### Required action:
From the records below, extract only the lines running from the line with "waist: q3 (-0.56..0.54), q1" to the line with "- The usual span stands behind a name", both lines included, reproducing them exactly.
┌────────
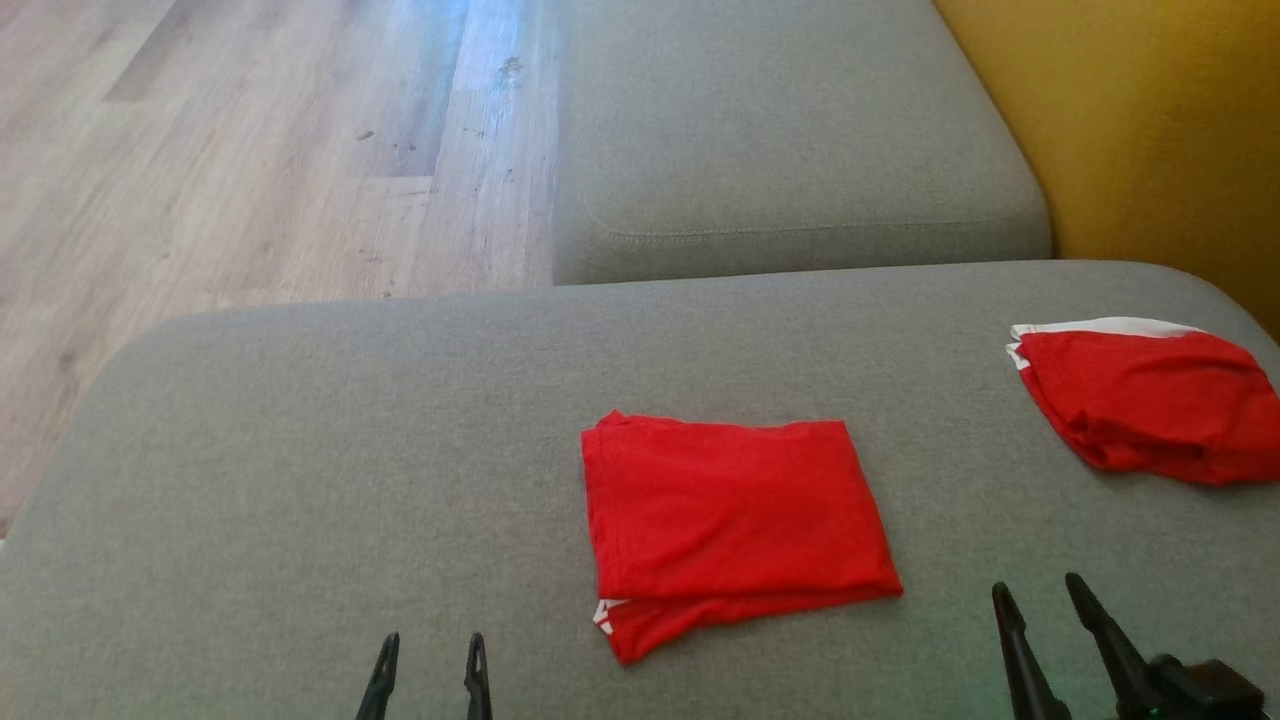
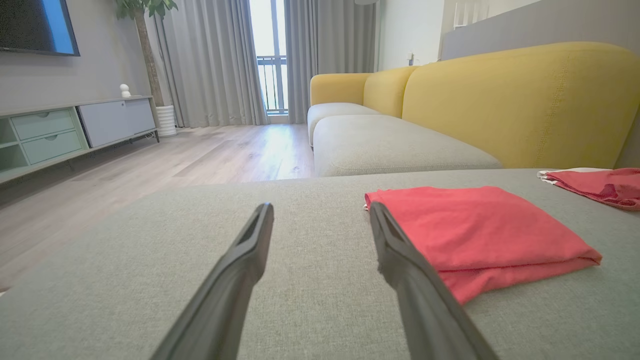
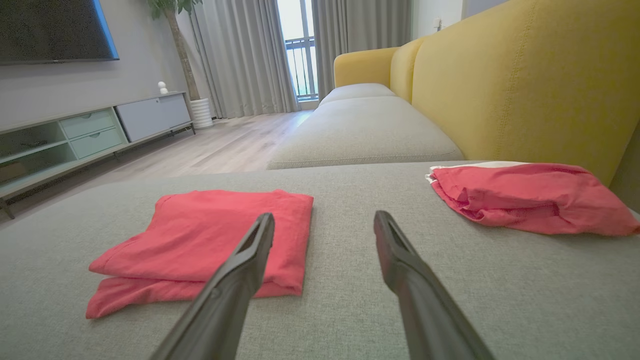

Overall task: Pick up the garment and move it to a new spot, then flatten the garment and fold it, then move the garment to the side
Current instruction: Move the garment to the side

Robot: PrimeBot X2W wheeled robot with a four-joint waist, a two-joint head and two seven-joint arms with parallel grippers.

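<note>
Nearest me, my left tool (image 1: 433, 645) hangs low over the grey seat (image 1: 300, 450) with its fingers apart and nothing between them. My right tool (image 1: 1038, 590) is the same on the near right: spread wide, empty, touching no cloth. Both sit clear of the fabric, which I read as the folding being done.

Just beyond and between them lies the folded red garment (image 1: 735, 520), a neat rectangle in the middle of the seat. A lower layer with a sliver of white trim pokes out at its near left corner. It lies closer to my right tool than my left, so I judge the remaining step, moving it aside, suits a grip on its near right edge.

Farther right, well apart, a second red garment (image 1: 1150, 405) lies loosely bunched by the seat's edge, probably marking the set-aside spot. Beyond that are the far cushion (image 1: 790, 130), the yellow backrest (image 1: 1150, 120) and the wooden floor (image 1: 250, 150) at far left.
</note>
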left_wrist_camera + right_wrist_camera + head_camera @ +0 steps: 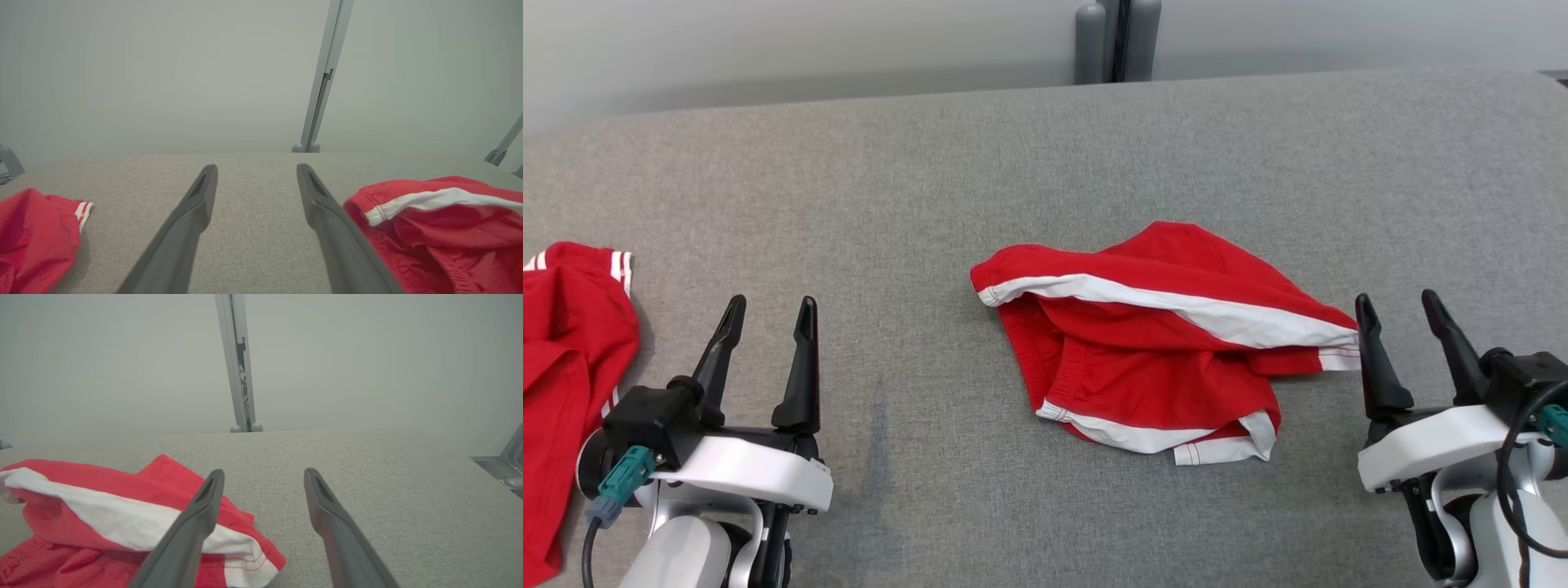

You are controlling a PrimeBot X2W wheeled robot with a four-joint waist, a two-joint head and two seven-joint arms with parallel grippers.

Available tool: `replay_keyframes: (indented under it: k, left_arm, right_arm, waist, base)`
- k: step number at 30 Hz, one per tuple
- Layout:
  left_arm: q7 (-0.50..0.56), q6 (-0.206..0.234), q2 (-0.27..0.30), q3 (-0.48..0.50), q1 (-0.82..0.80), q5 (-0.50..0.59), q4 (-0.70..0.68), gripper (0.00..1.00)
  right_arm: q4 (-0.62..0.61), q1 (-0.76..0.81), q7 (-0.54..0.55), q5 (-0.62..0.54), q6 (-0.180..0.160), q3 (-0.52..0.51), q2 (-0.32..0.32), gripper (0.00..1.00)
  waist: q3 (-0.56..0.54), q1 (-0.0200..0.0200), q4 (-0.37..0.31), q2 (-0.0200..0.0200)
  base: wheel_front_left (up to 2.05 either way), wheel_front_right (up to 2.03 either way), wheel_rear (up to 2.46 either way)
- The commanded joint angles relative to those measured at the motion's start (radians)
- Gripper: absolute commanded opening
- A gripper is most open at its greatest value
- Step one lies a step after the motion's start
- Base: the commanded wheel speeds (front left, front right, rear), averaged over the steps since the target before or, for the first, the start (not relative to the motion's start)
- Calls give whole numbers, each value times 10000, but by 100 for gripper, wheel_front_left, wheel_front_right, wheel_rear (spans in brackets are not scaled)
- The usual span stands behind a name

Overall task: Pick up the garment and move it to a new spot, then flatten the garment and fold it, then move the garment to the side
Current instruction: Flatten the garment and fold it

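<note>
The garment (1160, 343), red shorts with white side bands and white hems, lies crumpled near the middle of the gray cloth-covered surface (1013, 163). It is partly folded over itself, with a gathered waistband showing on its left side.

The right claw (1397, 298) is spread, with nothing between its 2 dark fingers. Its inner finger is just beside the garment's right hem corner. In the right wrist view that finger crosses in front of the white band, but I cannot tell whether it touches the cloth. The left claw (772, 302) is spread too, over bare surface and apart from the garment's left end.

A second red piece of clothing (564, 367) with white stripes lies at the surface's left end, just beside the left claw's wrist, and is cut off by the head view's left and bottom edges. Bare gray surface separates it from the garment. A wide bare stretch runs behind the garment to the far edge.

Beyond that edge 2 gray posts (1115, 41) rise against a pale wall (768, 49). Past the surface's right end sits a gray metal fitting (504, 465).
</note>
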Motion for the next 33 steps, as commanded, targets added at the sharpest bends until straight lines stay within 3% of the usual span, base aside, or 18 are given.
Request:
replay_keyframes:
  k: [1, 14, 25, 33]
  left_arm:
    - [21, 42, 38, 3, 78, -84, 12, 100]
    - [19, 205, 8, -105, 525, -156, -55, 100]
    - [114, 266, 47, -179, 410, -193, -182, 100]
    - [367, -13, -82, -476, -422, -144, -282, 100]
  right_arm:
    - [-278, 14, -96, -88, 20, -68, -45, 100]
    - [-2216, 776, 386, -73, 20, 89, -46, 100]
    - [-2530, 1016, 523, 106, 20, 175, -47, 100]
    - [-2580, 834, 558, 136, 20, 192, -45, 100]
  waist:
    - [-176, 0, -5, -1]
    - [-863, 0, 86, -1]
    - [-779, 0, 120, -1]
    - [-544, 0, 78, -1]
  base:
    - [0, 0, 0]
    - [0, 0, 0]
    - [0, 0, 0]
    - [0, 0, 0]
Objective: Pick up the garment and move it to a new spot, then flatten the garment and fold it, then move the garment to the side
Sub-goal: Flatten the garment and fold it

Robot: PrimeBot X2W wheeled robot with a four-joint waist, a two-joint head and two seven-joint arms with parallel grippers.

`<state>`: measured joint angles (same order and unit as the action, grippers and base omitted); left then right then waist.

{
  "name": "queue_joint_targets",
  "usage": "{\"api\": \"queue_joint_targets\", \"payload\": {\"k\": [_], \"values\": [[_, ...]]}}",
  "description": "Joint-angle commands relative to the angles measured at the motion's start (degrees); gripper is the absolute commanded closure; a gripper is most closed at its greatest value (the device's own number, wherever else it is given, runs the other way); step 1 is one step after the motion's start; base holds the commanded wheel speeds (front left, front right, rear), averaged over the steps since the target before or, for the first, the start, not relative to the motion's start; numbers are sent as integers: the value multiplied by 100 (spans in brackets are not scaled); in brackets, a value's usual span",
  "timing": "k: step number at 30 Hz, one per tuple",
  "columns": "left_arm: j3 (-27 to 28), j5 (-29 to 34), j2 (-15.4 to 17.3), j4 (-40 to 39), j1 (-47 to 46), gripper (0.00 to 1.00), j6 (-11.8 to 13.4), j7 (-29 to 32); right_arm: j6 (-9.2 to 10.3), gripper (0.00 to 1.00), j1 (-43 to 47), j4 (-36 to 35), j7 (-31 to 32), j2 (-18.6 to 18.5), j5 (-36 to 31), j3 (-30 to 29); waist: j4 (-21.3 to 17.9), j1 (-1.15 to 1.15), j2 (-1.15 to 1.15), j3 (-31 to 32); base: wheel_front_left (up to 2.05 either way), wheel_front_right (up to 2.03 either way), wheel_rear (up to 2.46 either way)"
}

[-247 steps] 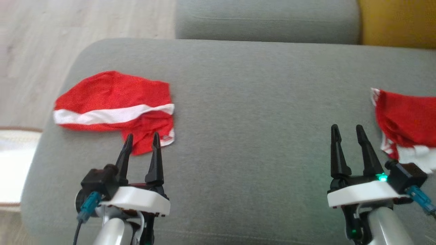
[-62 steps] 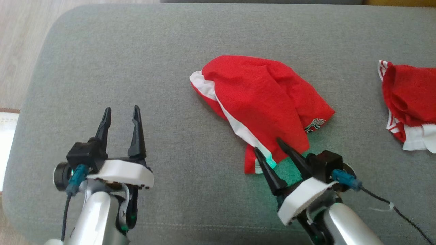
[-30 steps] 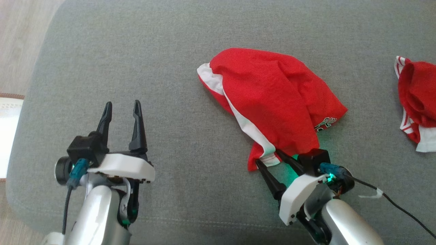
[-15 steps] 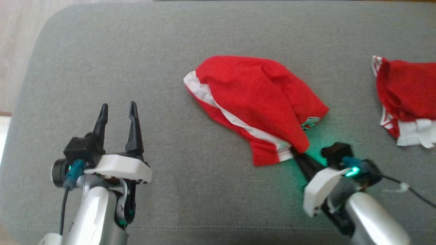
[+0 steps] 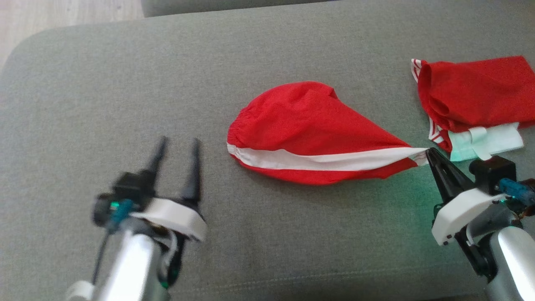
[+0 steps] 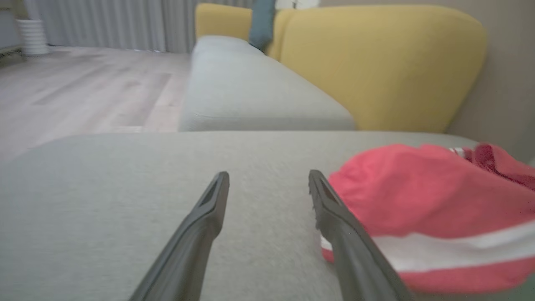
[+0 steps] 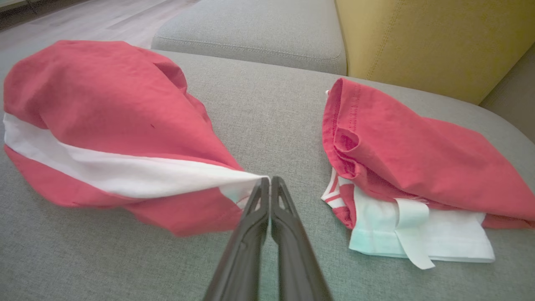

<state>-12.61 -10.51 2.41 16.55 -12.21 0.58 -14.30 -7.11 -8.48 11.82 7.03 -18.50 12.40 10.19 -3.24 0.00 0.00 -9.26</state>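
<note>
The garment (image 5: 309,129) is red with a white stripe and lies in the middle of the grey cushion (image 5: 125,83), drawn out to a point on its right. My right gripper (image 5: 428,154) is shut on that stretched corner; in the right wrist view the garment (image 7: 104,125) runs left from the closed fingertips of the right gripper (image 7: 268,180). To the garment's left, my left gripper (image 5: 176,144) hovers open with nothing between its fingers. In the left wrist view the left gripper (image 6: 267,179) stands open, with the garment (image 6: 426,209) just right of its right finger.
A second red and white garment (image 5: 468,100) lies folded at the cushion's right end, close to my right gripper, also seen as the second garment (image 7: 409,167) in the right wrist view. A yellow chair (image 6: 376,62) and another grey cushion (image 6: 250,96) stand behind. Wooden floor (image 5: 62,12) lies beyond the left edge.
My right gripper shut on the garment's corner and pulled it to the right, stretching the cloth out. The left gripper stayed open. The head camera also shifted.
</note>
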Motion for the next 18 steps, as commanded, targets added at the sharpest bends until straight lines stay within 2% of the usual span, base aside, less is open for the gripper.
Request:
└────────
### Answer to this exercise:
  waist: q3 (-0.56..0.54), q1 (-0.0200..0.0200), q4 (-0.37..0.31), q2 (-0.0200..0.0200)
  base: wheel_front_left (up to 2.05 either way), wheel_front_right (up to 2.03 either way), wheel_rear (up to 2.46 either way)
- The commanded joint angles relative to those measured at the motion's start (radians)
- Gripper: absolute commanded opening
- A gripper is most open at its greatest value
- Step one lies a step after the motion's start
- Base: the commanded wheel speeds (front left, front right, rear), averaged over the steps since the target before or, for the first, the start (not relative to the motion's start)
- Calls give whole numbers, each value times 10000, but by 100 for gripper, wheel_front_left, wheel_front_right, wheel_rear (spans in brackets are not scaled)
- The usual span stands behind a name

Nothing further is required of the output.